= University of California, San Francisco Fetal Treatment Center =

Treatment center for birth defects

The Fetal Treatment Center at the University of California, San Francisco is a multidisciplinary care center dedicated to the diagnosis, treatment, and long-term follow-up of fetal birth defects. It combines the talents of specialists in pediatric surgery, genetics, obstetrics/perinatology, radiology, nursing, and neonatal medicine.

== History ==
In 1980, Dr. Michael R. Harrison and research colleagues at UCSF developed the techniques for open fetal surgery using animal models. Then in 1981, Harrison conducted the first open fetal surgery on a fetus to correct a dangerously advanced urinary tract obstruction.

Under the direction of Harrison, the newly created Fetal Treatment Center continued to develop and further refine fetal intervention techniques to treat a range of birth defects. It has also striven to develop less invasive means of treatment such as fetendo and fetal image-guided surgery.

Dr. Hanmin Lee M.D. is the current director for the UCSF Fetal Treatment Center, replacing Harrison, who is now director emeritus.

== Clinical services ==
The Fetal Treatment Center specializes in the diagnosis and treatment of fetal birth defects:
- Agenesis of the corpus callosum
- Amniotic band syndrome
- Bowel obstructions
- Congenital cystic adenomatoid malformation
- Congenital diaphragmatic hernia (CDH)
- Congenital heart disease
- Fetal anemia & thrombocytopenia
- Gastroschisis
- Inherited Genetic diseases treatable with Stem Cells
- Spina bifida (myelomeningocele)
- Omphalocele
- Pulmonary sequestration
- Sacrococcygeal teratoma
- Twin pregnancy complications
  - Twin-to-twin transfusion syndrome (TTTS)
  - TRAP sequence (acardiac twin)
  - Unequal placenta sharing
- Urinary tract obstruction
- Ventriculomegaly

== Research ==
The first open fetal surgery in the world was performed at UCSF in the 1990s.

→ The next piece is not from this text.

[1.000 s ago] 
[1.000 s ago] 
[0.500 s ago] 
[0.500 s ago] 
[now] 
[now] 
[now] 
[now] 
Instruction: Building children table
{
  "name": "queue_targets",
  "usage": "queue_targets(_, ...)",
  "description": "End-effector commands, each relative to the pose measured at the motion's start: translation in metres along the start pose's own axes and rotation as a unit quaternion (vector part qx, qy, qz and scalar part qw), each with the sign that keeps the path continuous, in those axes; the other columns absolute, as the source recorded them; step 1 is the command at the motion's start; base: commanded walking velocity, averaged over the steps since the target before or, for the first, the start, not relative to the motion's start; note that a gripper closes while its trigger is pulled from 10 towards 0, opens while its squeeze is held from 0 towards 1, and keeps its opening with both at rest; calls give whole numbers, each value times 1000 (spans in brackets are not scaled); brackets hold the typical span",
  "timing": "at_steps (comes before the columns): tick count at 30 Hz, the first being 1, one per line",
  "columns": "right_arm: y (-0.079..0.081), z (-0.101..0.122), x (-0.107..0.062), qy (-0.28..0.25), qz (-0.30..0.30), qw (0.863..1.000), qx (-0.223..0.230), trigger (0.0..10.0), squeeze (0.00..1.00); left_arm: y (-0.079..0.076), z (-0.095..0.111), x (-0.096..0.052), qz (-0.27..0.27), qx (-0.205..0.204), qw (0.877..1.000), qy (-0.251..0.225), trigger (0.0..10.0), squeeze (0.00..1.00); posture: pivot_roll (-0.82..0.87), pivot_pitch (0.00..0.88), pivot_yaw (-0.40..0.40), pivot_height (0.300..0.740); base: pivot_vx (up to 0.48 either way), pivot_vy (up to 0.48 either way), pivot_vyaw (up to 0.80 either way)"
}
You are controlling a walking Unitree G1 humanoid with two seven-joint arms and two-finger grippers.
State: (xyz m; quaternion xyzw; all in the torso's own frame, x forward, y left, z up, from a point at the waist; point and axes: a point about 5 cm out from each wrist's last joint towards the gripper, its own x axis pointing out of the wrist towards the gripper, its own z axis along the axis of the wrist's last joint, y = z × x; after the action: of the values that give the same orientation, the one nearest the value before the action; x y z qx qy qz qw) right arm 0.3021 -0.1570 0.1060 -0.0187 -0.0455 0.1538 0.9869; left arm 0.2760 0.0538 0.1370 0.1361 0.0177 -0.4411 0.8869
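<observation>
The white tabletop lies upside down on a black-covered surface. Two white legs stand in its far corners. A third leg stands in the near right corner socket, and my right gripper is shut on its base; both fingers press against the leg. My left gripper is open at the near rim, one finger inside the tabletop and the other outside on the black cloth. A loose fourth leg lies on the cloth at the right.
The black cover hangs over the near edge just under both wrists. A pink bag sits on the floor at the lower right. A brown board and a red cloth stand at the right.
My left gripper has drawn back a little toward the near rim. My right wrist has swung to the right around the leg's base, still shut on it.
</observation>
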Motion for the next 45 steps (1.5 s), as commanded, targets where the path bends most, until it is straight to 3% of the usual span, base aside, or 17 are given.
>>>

Clinical research includes a randomized clinical trial comparing prenatal surgical repair of myelomeningocele to standard postnatal care. This trial, Management of Myelomeningocele Study (MOMS) trial, is a three-center study (UCSF, Children's Hospital of Philadelphia, Vanderbilt University Medical Center) supported by the National Institutes of Health. The Fetal Treatment Center is also currently investigating determine whether steroids might be effective in helping fetuses with large microcystic Congenital cystic adenomatoid malformation (CCAM).

Experimental research continues in the laboratory on a variety of potentially curable fetal diseases and the development of new smaller and better minimally invasive techniques.